Voor Ieren met enig gevoel voor literatuur en geschiedenis is de 16e juni een bijzondere dag. In de Republiek Ierland is het een feestdag. Op deze dag wordt het leven gevierd van de schrijver James Joyce alsmede de gebeurtenissen in zijn roman Ulysses, die zich allemaal afspelen op 16 juni 1904. Het is ook de dag waarop Joyce zijn geliefde ontmoette.
Op een 16e juni in 1997 werden in Noord-Ierland, in het plaatsje Lurgan, tijdens een patrouille te voet in een park, twee Ulsterse politiemannen vermoord door leden van de IRA (Iers Republikeins Leger-paramilitaire organisatie die opkomen voor één Ierse republiek los van Groot-Brittannië). De politieke vleugel van IRA is de politieke partij Sinn Fein die toen onder leiding stond van Gerry Adams.
Hiermee hebben we de noodzakelijke achtergrond voor het vers van de onlangs overleden dichter Paul Durcan (Dublin 16 oktober 1944- 17 mei 2025).
Aanleiding van het gedicht is een van de vele moorden in de aanslepende 'troubles' in Noord-Ierland waar religieuze, sociale, nationalistische en historische motieven altijd weer voedsel geven voor onrust en geweld. De moorden in dit vers zijn vandaag exact 28 jaar oud.
DE MOORDEN OP BLOOMSDAY, 16 JUNI 1997
Een natie? zegt Bloom. Een natie is dezelfde mensen die
op dezelfde plaats wonen.
(Ulysses, Bodley Head editie,1960, blz. 429)
Zelfs jij niet, Gerry Adams, verdient het om te worden vermoord:
Jij wiens vrienden rond twaalven mijn twee jongemannen hebben vermoord,
David Johnston en John Graham;
Jij die in de namiddag op tv kwam
In een boekhandel op Bloomsday om boeken te signeren,
En pronkte met een modieus hemd van de Unie.
(Wij ijdele auteurs dragen geen boordjes en stropdassen.)

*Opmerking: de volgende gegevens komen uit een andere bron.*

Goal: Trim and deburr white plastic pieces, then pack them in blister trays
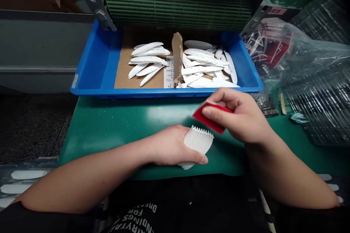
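The left hand [175,145] cups a white toothed plastic piece [198,141] low over a green mat [109,123], its fingers curled closely under the piece and its thumb lying across the lower part; the right hand [236,114] comes in from about two o'clock of that piece, thumb and fingers pinched narrowly on a red pad [210,116]; the pad's lower corner sits right at the piece's toothed edge, though whether they touch I cannot tell; at twelve o'clock stands a blue tray [164,93], lined with brown cardboard [144,76] and holding many slim white plastic pieces [202,66], with a torn cardboard strip [177,58] upright among them and a printed paper scale [168,73] beside it; behind the tray runs a green ribbed belt [177,5]; at two o'clock lies a clear plastic bag [303,58] with red-and-white contents that are hard to make out; more white pieces [27,175] lie at eight o'clock, partly cut off by the frame; the left hand hides the piece's lower part, the pad's underside is out of sight, and a small patch beyond the right hand is blurred out.
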A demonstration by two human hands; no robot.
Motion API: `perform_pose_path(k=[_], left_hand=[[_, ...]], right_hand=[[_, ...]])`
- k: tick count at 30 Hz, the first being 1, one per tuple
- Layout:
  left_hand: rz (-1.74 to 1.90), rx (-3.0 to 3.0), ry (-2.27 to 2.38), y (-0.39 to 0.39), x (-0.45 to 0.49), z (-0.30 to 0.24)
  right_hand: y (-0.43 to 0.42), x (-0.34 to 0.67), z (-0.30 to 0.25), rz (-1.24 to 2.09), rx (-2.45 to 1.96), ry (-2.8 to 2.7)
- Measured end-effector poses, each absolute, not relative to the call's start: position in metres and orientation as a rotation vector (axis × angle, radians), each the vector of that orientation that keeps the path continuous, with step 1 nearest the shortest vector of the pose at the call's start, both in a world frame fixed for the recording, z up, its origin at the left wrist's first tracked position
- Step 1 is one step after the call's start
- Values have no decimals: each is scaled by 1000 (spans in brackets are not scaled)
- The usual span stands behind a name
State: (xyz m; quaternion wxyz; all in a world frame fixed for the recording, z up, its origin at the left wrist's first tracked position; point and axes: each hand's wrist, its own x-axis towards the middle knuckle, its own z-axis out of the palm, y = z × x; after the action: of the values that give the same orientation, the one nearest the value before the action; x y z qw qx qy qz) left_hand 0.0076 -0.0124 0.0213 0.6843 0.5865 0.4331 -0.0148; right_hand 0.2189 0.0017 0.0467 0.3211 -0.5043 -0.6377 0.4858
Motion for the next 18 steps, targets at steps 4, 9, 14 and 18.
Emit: perform_pose_path(k=[4,9,14,18], left_hand=[[58,1265,983,-13,6,21],[73,1227,947,-12,3,25],[140,1202,990,-9,3,23],[130,1221,999,-8,4,22]], right_hand=[[1,219,48,1269,-1283,-1784],[3,223,48,1344,-1203,-1656],[7,228,47,1195,-1243,-1663],[10,229,45,1375,-1086,-1675]])
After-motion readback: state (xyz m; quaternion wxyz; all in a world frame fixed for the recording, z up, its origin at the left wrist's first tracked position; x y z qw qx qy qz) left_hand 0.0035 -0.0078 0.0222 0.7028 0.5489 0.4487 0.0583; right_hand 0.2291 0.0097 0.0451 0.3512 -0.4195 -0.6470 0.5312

In plaats van de bloedende lijken van David en John
Werden we getrakeerd op jou die je blik liet rusten in de camera
En in een wirwar leugentjes opdiste als een verwend kind:
Jij met je pater familias baard,
Je Fidel Castro straatgeloofwaardigheid,
Je Parnell martelarenblik,
Je Lincoln plechtstatigheid.
O Gerry Adams, jij bent een verderfelijke jongen.

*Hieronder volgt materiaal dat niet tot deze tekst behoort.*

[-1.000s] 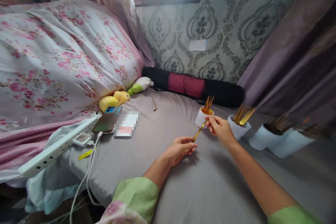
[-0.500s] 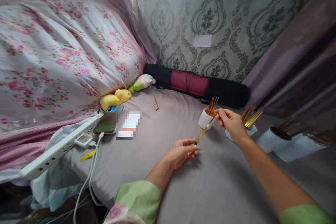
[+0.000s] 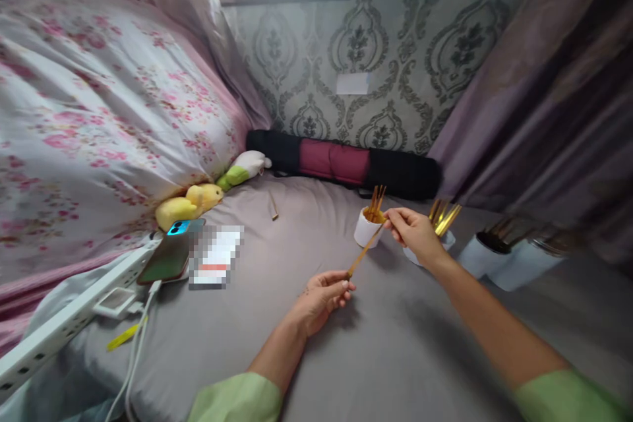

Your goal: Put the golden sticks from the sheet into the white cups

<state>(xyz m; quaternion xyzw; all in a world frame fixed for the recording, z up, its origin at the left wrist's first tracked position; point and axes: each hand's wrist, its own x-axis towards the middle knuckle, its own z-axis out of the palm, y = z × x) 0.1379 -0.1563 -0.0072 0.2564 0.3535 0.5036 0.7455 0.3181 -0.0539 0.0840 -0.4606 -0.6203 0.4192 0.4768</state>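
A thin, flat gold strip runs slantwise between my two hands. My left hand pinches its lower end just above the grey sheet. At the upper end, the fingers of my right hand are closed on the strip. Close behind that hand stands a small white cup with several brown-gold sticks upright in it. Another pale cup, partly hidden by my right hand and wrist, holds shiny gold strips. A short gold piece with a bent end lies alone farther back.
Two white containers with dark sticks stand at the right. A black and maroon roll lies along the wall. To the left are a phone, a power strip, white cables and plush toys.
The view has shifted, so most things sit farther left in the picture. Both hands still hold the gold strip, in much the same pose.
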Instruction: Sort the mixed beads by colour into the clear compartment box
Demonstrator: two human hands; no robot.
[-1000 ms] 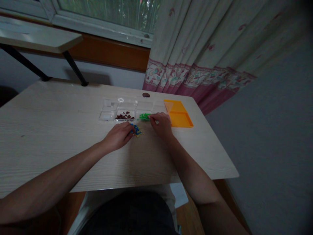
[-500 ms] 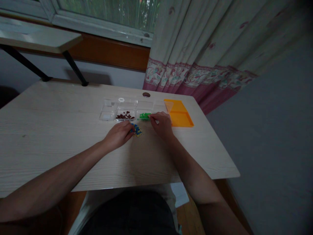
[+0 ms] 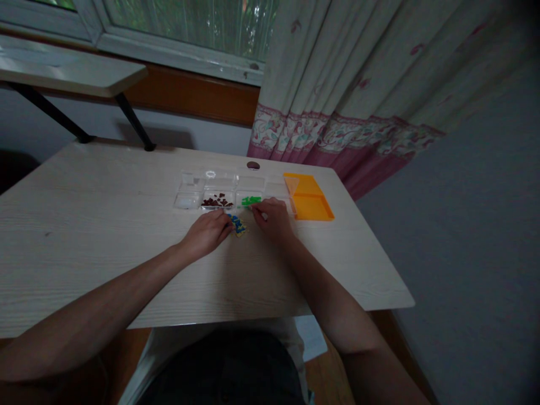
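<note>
My left hand (image 3: 207,232) pinches the edge of the blue-and-yellow piece (image 3: 239,226) just in front of the clear box (image 3: 185,201). My right fingertips press together beside the green bits (image 3: 251,200); I can't tell whether they hold one. My right hand (image 3: 275,220) blocks part of the box. Brown bits (image 3: 216,201) fill a neighbouring compartment; an orange tray (image 3: 313,208) sits rightward.

Head view; looks forward, down across table (image 3: 105,225).
</note>
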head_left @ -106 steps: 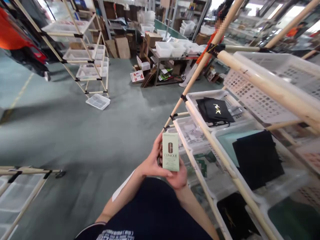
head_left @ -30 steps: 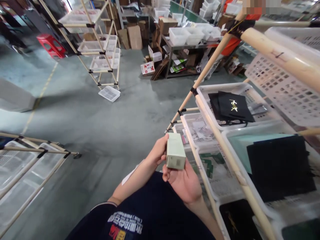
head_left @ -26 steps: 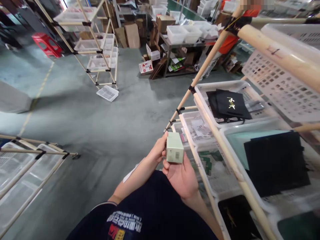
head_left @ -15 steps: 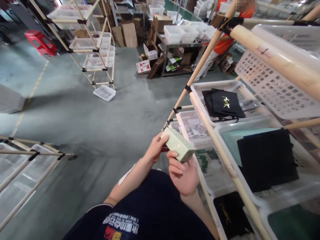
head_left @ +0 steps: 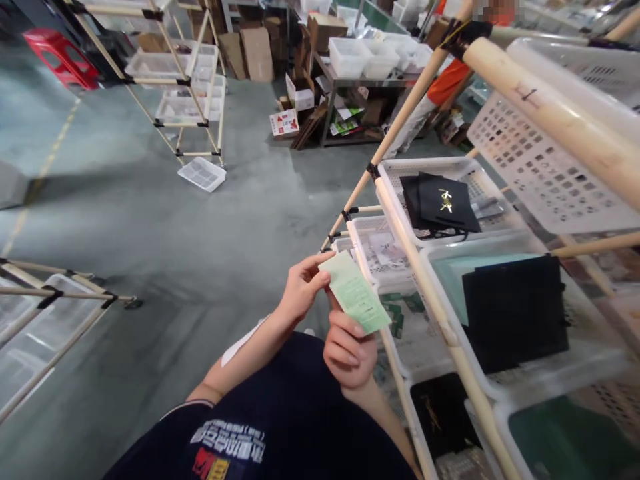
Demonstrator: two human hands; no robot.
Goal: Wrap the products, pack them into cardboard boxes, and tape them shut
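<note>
A pale green carton [head_left: 355,293] is held in front of my chest, tilted with one broad printed face turned up. My left hand [head_left: 300,289] pinches its upper left corner with thumb and fingers. My right hand [head_left: 349,348] curls under and around its lower end, fingers closed. Both hands hover just left of a slanted rack of white plastic baskets [head_left: 505,200].
The rack's wooden poles [head_left: 430,287] carry baskets with black bags [head_left: 440,203] and a black folded item [head_left: 515,310]. Another rack [head_left: 185,100] and a loose white tray [head_left: 201,173] stand on the grey floor. A person in orange [head_left: 445,77] is beside a cluttered table [head_left: 360,73]. A low rack [head_left: 45,313] is at left.
The carton has been turned in my hands from upright with its front facing me, through end-on, to lying slanted with a broad face up. The view has tipped slightly down.
</note>
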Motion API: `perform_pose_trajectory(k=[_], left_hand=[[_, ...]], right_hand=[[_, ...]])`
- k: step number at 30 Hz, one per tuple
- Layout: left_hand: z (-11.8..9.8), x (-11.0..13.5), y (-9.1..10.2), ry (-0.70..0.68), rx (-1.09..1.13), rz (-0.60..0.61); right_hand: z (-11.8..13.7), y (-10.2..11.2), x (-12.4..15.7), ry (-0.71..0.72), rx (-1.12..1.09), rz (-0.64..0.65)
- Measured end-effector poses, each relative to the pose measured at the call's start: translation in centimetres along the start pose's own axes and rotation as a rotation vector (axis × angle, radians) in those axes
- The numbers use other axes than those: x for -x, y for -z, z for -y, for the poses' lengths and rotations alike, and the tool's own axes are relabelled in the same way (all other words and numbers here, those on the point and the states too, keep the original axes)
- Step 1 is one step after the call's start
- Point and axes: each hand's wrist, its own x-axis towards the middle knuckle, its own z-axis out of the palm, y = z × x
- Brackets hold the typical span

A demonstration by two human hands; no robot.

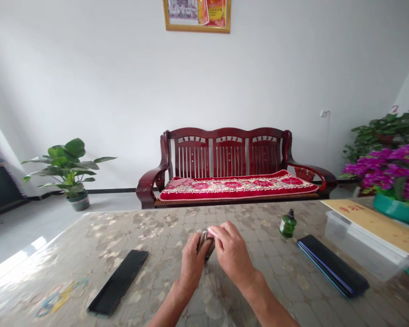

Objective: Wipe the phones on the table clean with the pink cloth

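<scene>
Over the middle of the table, my left hand is closed around a small, rounded, shiny grey-brown object; its kind cannot be made out. My right hand pinches a small pale pink piece, perhaps cloth or paper, against the upper edge of that object. Fingers cover much of both things. To the left lies a black smartphone, flat on the patterned table cover. A small green bottle with a black top stands to the right of my right hand.
More phones lie stacked at the right, beside a clear plastic box under a tan board. Purple flowers fill a teal pot. Coloured rubber bands lie at the left front. Behind the table stands a red wooden bench.
</scene>
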Motion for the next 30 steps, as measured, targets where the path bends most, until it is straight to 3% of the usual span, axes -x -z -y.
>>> perform_pose_trajectory(k=[10,17,30], left_hand=[[-1.5,0.3,1.2,-0.024,0.046,-0.037],[-1.3,0.4,1.4,-0.002,0.055,-0.043],[-1.8,0.8,1.2,-0.062,0.042,-0.009]], right_hand=[[-2.6,2.1,0.4,0.011,0.002,0.035],[-1.9,3.4,0.2,0.097,0.019,0.083],[-0.9,3.5,0.2,0.134,0.153,0.157]])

Alleen op een zondagavond in het zonlicht
Ontmoette ik David en John in het park
Op patrouille bij de jonge mama's met kinderwagens.

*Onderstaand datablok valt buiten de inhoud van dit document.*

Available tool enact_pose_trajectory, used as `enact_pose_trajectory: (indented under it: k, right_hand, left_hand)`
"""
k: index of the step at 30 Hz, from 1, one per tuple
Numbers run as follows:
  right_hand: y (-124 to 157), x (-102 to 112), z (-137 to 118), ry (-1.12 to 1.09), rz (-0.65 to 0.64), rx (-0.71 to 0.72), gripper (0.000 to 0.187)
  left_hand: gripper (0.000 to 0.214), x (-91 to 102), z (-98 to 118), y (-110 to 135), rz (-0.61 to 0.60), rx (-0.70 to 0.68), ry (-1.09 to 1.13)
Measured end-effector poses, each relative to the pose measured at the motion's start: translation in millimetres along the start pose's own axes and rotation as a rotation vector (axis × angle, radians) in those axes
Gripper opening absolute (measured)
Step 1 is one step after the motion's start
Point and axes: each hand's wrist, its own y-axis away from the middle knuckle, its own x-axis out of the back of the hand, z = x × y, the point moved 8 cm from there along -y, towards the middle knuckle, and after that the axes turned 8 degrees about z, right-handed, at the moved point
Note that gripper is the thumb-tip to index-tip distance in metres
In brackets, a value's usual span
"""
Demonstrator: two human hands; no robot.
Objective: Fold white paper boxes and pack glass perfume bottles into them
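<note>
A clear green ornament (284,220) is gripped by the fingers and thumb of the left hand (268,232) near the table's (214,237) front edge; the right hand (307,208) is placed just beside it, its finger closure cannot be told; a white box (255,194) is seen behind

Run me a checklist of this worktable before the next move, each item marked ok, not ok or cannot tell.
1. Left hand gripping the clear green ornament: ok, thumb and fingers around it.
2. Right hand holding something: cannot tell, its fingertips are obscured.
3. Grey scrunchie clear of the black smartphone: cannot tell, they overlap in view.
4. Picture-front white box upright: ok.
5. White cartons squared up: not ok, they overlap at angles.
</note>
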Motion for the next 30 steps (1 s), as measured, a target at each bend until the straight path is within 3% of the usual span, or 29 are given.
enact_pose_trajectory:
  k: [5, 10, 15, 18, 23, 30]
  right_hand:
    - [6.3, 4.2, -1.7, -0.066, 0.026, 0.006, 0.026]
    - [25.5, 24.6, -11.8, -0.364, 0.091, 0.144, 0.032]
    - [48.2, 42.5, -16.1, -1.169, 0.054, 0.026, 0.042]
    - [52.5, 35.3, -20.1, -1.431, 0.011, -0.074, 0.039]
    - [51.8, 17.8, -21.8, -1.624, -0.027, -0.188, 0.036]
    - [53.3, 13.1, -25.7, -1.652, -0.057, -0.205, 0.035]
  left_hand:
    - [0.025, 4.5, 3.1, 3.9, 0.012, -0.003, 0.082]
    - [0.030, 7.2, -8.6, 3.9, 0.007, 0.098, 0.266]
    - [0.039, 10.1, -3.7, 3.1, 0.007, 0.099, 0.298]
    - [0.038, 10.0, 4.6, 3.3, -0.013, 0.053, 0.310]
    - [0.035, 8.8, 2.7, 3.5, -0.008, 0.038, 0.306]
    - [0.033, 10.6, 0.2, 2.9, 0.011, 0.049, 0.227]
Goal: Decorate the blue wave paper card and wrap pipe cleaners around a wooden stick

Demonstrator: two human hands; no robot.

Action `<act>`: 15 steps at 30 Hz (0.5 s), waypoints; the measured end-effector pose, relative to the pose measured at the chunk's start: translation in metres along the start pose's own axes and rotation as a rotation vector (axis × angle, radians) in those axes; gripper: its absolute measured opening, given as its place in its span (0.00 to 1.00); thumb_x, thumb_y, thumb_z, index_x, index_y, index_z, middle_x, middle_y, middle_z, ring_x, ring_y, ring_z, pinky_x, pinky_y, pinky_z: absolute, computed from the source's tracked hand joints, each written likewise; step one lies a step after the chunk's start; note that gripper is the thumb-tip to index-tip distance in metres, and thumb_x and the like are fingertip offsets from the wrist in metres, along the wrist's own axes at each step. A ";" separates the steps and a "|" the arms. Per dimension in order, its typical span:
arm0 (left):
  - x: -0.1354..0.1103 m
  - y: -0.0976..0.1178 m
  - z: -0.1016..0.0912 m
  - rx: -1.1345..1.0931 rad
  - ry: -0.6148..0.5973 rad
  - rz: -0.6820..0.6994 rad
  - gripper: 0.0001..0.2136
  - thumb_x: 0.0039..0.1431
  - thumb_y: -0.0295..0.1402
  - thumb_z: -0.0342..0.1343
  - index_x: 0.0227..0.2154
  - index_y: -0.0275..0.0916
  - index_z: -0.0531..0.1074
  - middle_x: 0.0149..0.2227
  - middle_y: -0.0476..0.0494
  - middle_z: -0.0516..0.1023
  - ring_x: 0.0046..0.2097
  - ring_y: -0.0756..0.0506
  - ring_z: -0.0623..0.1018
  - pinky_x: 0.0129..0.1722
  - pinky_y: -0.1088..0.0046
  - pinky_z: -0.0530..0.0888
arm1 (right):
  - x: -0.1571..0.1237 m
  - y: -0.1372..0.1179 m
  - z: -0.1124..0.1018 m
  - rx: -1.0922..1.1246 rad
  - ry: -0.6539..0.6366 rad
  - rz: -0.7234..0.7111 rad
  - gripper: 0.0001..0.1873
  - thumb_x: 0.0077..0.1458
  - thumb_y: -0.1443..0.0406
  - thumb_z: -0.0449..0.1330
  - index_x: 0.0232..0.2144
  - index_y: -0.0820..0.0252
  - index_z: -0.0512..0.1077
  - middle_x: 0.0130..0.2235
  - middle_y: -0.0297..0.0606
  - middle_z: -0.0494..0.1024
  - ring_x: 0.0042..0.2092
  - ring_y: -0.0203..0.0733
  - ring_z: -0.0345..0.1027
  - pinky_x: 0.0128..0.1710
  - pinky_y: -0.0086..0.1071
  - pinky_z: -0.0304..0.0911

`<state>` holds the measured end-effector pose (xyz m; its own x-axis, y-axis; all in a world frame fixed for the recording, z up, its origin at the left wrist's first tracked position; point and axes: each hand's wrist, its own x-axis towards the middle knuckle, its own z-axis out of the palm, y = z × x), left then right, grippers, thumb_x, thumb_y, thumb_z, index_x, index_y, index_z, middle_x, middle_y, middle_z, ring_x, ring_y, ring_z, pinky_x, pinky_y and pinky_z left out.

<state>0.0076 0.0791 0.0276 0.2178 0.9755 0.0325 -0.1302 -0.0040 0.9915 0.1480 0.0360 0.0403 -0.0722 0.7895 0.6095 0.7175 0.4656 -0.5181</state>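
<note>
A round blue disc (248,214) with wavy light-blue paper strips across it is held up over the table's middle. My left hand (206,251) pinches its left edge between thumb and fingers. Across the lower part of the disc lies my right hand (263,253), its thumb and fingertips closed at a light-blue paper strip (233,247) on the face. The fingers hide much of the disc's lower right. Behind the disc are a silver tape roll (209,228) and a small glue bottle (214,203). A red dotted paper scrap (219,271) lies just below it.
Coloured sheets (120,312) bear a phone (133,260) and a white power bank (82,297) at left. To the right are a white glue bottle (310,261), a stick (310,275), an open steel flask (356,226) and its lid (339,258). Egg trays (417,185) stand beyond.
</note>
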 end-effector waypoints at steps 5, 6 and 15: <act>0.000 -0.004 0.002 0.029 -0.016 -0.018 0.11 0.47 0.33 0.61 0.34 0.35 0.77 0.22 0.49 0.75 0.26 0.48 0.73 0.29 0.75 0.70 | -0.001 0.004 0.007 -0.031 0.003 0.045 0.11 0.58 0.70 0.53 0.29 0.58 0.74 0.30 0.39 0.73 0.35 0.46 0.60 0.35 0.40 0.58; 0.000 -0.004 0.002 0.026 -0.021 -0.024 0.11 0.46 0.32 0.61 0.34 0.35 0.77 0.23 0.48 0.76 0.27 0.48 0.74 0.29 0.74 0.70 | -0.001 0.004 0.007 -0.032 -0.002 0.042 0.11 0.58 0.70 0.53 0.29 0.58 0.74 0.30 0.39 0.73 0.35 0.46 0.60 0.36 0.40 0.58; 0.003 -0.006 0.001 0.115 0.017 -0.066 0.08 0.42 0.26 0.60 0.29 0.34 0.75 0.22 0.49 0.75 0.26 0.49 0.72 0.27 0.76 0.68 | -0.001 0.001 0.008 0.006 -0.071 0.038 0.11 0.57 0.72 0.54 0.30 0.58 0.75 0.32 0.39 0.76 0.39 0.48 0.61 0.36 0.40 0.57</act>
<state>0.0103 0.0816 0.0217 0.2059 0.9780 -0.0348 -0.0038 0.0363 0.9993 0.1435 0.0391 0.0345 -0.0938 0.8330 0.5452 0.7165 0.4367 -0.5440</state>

"Ga je een gedicht over ons schrijven, Paul?"
Hoe ze lachten! Hoe ze groetten!
Hoe ze hun rug keerden! Hun zilveren rug!
Had ik het geweten, zou ik het hen dan hebben gezegd?
Dat ik voor de volgende zondagkrant een gedicht zou schrijven
Over hoe jij, Gerry Adams, die geen moeite doet om iets te zien,
Twee engelen zag die in hun zilveren rug waren geschoten.
Ik ben een burger van de natie Ierland -
Dezelfde mensen die op dezelfde plaats wonen.
Ik hoop dat de protestanten nooit onze kust verlaten.
Ik ben een jood en mijn naam is Bloom.
Jij, Gerry Adams, signeer geen boeken in mijn naam.
Laat God me vergeven - met alles erop en eraan.
(uit: De prangende verbeelding. Kopstukken van de naoorlogse Ierse poëzie. Gedichten gekozen en vertaald door Peter Flynn & Joris Iven.